**Action item**
Transcribe every entry precisely, omitting nothing.

[Records from a data collection]
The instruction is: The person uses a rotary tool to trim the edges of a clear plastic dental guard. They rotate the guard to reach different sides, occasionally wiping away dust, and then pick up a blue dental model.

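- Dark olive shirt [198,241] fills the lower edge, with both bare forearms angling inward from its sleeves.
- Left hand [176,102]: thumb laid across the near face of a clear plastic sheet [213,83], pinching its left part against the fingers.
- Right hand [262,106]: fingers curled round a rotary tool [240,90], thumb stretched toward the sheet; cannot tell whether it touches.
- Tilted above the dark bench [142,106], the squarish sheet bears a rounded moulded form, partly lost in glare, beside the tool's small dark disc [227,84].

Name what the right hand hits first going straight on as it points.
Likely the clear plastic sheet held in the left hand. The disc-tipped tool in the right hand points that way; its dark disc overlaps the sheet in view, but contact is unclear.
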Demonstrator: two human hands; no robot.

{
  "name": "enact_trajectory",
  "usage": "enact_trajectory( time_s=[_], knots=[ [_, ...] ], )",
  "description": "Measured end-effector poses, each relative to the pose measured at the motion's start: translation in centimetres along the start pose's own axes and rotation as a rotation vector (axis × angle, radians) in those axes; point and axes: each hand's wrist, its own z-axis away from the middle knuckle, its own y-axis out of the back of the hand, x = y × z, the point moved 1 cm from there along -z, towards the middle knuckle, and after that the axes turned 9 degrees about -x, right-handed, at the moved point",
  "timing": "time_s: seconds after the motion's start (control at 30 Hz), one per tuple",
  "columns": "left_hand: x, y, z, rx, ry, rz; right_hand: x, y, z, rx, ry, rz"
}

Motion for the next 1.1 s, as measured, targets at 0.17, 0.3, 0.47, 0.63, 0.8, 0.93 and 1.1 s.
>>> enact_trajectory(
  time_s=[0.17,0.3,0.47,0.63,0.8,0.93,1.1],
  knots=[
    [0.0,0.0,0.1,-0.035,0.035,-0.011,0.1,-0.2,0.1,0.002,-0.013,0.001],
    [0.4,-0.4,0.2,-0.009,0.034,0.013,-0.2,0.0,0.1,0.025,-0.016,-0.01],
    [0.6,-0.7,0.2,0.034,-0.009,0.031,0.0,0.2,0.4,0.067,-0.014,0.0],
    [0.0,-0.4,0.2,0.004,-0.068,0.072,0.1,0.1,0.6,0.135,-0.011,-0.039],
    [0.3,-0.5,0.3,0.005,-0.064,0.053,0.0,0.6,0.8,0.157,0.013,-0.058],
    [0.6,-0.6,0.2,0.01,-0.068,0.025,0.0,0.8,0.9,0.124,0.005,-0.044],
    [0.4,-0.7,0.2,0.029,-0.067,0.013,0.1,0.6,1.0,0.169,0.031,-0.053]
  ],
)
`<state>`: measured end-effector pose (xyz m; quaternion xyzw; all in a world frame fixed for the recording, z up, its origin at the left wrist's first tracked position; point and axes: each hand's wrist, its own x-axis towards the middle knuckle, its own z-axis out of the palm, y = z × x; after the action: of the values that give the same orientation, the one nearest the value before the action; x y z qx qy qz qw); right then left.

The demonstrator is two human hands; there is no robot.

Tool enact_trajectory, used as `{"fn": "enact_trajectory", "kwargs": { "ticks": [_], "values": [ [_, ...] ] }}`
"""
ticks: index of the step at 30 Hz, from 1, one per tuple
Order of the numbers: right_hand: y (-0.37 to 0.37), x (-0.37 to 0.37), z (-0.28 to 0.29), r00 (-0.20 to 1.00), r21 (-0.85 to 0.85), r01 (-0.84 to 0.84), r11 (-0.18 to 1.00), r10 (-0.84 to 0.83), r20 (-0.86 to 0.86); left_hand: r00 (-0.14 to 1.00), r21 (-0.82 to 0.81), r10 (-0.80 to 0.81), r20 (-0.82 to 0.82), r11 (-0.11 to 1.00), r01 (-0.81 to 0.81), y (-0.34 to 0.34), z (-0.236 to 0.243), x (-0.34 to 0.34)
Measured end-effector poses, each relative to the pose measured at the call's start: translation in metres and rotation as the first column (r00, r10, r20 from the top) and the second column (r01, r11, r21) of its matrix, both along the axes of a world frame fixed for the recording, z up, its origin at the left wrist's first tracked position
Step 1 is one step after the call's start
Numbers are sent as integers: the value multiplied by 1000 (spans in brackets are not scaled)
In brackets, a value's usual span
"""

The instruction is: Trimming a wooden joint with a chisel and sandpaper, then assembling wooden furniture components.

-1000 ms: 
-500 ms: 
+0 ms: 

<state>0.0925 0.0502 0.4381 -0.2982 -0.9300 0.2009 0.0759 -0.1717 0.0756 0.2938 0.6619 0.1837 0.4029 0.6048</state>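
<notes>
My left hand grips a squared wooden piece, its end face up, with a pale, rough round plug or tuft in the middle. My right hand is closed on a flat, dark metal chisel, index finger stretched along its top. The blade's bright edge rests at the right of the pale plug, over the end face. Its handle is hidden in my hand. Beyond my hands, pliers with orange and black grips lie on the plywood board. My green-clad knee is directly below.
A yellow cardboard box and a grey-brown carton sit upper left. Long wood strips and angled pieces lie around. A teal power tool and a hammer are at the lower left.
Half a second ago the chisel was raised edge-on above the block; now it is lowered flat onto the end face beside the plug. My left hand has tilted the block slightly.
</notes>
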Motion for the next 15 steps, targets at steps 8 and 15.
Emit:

**Expected output**
The instruction is: The person uses a rotary tool to trim the edges of a clear plastic dental guard. They rotate the guard to reach different sides, occasionally wiping away dust, and then pick up a blue dental model.

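- Dark olive shirt [198,241] fills the lower edge, with both bare forearms angling inward from its sleeves.
- Left hand [176,102]: thumb laid across the near face of a clear plastic sheet [213,83], pinching its left part against the fingers.
- Right hand [262,106]: fingers curled round a rotary tool [240,90], thumb stretched toward the sheet; cannot tell whether it touches.
- Tilted above the dark bench [142,106], the squarish sheet bears a rounded moulded form, partly lost in glare, beside the tool's small dark disc [227,84].

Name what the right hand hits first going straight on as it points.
Likely the clear plastic sheet held in the left hand. The disc-tipped tool in the right hand points that way; its dark disc overlaps the sheet in view, but contact is unclear.
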Demonstrator: two human hands; no robot.

{
  "name": "enact_trajectory",
  "usage": "enact_trajectory( time_s=[_], knots=[ [_, ...] ], )",
  "description": "Measured end-effector poses, each relative to the pose measured at the motion's start: translation in centimetres along the start pose's own axes and rotation as a rotation vector (axis × angle, radians) in those axes; point and axes: each hand's wrist, its own z-axis away from the middle knuckle, its own y-axis out of the back of the hand, x = y × z, the point moved 1 cm from there along -z, towards the middle knuckle, and after that the axes turned 9 degrees about -x, right-handed, at the moved point",
  "timing": "time_s: seconds after the motion's start (control at 30 Hz), one per tuple",
  "columns": "left_hand: x, y, z, rx, ry, rz; right_hand: x, y, z, rx, ry, rz"
}

Motion for the next 1.1 s, as measured, targets at 0.17, 0.3, 0.47, 0.63, 0.8, 0.93 and 1.1 s.
>>> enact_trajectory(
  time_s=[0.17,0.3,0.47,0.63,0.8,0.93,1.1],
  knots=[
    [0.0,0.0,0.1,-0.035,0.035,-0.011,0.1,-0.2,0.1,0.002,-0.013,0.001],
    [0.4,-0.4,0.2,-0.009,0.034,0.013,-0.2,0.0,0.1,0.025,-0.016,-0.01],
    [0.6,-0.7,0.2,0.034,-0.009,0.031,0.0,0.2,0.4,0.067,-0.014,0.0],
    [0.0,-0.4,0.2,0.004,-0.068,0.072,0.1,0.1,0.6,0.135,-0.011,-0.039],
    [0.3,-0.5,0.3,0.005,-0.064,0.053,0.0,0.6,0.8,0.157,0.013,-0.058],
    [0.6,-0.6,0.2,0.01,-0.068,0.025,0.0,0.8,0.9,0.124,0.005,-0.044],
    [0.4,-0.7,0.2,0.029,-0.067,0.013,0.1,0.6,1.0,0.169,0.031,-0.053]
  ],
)
`<state>`: measured end-effector pose (xyz m; quaternion xyzw; all in a world frame fixed for the recording, z up, its origin at the left wrist's first tracked position; point and axes: each hand's wrist, its own x-axis towards the middle knuckle, its own z-axis out of the palm, y = z × x; after the action: of the values that give the same orientation, the one nearest the value before the action; x y z qx qy qz qw); right then left.

The demonstrator is two human hands; there is no robot.

Tool enact_trajectory, used as `{"fn": "enact_trajectory", "kwargs": { "ticks": [_], "values": [ [_, ...] ] }}`
"""
ticks: index of the step at 30 Hz, from 1, one per tuple
Order of the numbers: right_hand: y (-0.37 to 0.37), x (-0.37 to 0.37), z (-0.28 to 0.29), r00 (-0.20 to 1.00), r21 (-0.85 to 0.85), r01 (-0.84 to 0.84), r11 (-0.18 to 1.00), r10 (-0.84 to 0.83), r20 (-0.86 to 0.86); left_hand: r00 (-0.14 to 1.00), r21 (-0.82 to 0.81), r10 (-0.80 to 0.81), r20 (-0.82 to 0.82), r11 (-0.11 to 1.00), r01 (-0.81 to 0.81), y (-0.34 to 0.34), z (-0.236 to 0.243), x (-0.34 to 0.34)
Measured end-effector poses, each relative to the pose measured at the call's start: translation in metres and rotation as the first column (r00, r10, r20 from the top) and the second column (r01, r11, r21) of its matrix, both along the axes of a world frame fixed for the recording, z up, its origin at the left wrist's first tracked position
Step 1 is one step after the call's start
Numbers are sent as integers: the value multiplied by 1000 (spans in brackets are not scaled)
In brackets, a value's usual span
"""

The instruction is: Trimming a wooden joint with a chisel and sandpaper, then assembling wooden furniture components.

-1000 ms: 
-500 ms: 
+0 ms: 

<state>0.0925 0.0502 0.4381 -0.2982 -0.9300 0.2009 0.0759 -0.1717 0.0756 0.2938 0.6619 0.1837 0.4029 0.6048</state>
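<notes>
My left hand grips a squared wooden piece, its end face up, with a pale, rough round plug or tuft in the middle. My right hand is closed on a flat, dark metal chisel, index finger stretched along its top. The blade's bright edge rests at the right of the pale plug, over the end face. Its handle is hidden in my hand. Beyond my hands, pliers with orange and black grips lie on the plywood board. My green-clad knee is directly below.
A yellow cardboard box and a grey-brown carton sit upper left. Long wood strips and angled pieces lie around. A teal power tool and a hammer are at the lower left.
Half a second ago the chisel was raised edge-on above the block; now it is lowered flat onto the end face beside the plug. My left hand has tilted the block slightly.
</notes>
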Motion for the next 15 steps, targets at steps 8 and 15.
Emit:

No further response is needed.